RepoMan207;610846 said:


> MASS Air Flow Sensor............... The same exact thing happend to my brothers truck last week. We drove around for hours with his Snap On tool hooked up. We never got the right error code either. When it has a "fit", and you apply the throttle, it bogs down a bit. But in the same hand if you feather the throttle just so, and get it up to a higher RPM it will come out of until the RPM's come back down. We did the "apply brake and accelerator trick" but eventually that didn't even work. Anyway, we changed the MASS sensor and it runs good. He has the the 02 5.9 with 130k. Hope that all it is. Good luck!


I think you might be confused since there isn't a MAF on a Dodge gas 5.9, there is a MAP and IAT sensors though.

Elite, have you had the battery tested? I've had issues on a couple Dodge trucks and some Jeeps with a battery being strong enough to start it but causing other weird issues don't ask me how it makes sense, lol.


----------



## lake_effect (Feb 5, 2007)

I think you are on the right track with the crank sensor.....I should know, on my fouth one in my '96 Ram.

And yes, they are a royal PITA to get to and change.

My first one was the hardest to diagnose as it was the most intermitten. Out of no where, truck would just die and refuse to start until it cooled off. Then it would start right up and run fine for a day, a week or whatever, and when you least expected....it would do it again. Slowly got worse and worse to where it would want to die as soon as it started to warm up....would idle fine, put it in gear and would sputter, puke and die. Took forever, but finnally found it by wiggling every wire under the hood and found the one which made it die. The original CPS looked like they used a fence strecher to install it, wires were pulled so tight that over time, the wire insulation was pulling out of the sensor, the wires were shorting and one was frayed down to about two strands.

Second one was diagnosed and fixed no problem.

Number three....long story short...was bad right out of the box.

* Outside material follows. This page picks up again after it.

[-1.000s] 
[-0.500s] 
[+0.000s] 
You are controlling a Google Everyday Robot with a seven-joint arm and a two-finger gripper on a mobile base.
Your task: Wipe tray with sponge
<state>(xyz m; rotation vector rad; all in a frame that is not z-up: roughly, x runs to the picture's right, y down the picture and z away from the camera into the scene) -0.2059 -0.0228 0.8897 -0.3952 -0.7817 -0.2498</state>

Put it in, truck started once ,run like total crap then died and would not restart. Got the same code you're getting so I replaced the cam sensor and distributor. Didn't help so I spent the next two weeks checking EVERY sensor, relay, every inch of wiring, fuel pump / filter. injectors, plugs and on and on and on. Finally, frustrated, I put the old CPS back in and it started right up, ran fine till it warmed up and died. And of course, Advance Auto gave me a hard time about returning it, even though it didn't work from the get go. Got my money back and went to NAPA for number four which has outlasted all previous CPS's.

Sounds like you've checked / replaced just about everything that I went through with my third CPS. And your symtoms are fairly identical. They dont always just completely fail. They seem to degrade and malfunction intermitently. And they don't last forever. You can check to see if the sensor is getting the correct voltage (5v IIRC) and see if the sensor signal is pulsing correctly while cranking.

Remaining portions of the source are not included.